▶ _Exercise description_: Work through the material below and count the lines holding the word "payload"; give that count and nothing more.

▶ _Data under study_:
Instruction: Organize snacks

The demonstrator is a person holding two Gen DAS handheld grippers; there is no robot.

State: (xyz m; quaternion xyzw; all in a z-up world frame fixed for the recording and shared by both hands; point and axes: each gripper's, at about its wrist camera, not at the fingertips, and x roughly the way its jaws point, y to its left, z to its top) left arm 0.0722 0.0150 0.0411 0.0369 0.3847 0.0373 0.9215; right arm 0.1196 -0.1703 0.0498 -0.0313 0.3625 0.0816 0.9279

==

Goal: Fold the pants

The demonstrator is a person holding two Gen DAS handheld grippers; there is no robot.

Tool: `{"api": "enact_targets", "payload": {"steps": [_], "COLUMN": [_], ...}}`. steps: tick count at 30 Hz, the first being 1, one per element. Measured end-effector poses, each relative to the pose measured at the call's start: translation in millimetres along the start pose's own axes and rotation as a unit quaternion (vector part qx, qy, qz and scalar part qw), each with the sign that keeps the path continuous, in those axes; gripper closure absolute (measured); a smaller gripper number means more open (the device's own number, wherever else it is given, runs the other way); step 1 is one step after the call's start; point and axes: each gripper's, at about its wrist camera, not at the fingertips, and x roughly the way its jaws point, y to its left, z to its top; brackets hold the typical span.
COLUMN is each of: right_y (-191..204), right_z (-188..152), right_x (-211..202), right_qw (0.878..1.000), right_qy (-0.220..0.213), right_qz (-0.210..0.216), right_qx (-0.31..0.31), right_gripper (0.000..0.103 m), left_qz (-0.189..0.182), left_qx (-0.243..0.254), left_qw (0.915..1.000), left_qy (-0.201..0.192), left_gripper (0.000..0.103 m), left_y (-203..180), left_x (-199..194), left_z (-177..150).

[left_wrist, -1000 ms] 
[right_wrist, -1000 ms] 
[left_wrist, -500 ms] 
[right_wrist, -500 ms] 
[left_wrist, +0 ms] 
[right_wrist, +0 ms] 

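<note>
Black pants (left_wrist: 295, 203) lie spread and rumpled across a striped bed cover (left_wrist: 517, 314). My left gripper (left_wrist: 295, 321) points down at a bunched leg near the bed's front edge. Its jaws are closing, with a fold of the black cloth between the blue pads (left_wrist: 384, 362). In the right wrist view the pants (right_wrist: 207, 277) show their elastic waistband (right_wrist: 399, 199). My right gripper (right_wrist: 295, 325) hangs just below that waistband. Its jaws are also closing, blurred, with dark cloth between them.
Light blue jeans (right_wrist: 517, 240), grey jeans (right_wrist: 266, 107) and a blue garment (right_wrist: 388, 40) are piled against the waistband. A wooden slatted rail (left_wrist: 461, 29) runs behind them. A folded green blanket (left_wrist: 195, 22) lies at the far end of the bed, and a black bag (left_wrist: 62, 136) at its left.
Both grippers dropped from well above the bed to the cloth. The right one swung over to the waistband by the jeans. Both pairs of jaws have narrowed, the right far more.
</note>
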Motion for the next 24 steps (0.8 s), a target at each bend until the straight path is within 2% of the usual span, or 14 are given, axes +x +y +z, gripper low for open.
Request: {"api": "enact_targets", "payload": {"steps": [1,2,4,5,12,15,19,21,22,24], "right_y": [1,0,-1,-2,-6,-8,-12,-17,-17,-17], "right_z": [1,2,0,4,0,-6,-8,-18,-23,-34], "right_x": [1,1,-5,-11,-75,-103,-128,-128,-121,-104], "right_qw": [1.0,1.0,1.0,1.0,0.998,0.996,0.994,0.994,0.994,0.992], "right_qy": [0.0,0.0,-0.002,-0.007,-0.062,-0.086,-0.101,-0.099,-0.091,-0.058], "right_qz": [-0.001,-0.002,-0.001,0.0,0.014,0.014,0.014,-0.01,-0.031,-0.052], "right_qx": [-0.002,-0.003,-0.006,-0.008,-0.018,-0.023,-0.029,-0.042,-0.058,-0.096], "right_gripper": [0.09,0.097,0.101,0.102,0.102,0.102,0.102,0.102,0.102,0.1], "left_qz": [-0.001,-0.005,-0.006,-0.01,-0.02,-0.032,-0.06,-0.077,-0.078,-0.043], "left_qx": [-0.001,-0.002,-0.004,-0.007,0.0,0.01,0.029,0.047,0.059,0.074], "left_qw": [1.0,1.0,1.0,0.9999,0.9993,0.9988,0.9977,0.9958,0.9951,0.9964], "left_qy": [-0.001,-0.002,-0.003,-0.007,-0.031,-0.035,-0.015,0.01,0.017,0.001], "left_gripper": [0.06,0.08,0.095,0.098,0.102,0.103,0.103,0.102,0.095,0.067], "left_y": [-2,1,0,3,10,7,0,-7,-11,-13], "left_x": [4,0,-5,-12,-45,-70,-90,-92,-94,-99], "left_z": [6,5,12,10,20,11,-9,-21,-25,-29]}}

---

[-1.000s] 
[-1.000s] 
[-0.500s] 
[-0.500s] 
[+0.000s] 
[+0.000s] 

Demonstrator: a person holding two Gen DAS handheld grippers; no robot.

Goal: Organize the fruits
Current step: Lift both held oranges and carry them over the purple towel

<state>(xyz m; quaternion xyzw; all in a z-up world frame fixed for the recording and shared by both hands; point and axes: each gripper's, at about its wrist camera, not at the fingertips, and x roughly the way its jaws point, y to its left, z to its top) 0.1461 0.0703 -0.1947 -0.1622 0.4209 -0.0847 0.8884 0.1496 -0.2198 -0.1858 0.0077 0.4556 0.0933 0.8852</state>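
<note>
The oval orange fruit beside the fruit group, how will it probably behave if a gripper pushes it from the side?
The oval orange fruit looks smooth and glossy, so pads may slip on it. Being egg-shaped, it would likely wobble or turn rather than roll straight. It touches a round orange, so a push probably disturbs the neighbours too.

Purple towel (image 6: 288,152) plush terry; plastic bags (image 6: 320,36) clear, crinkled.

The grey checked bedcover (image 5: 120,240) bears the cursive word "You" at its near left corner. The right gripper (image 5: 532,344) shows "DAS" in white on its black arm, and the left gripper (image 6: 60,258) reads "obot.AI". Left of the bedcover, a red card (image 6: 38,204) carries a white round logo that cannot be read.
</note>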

▶ _Response to this task_: 2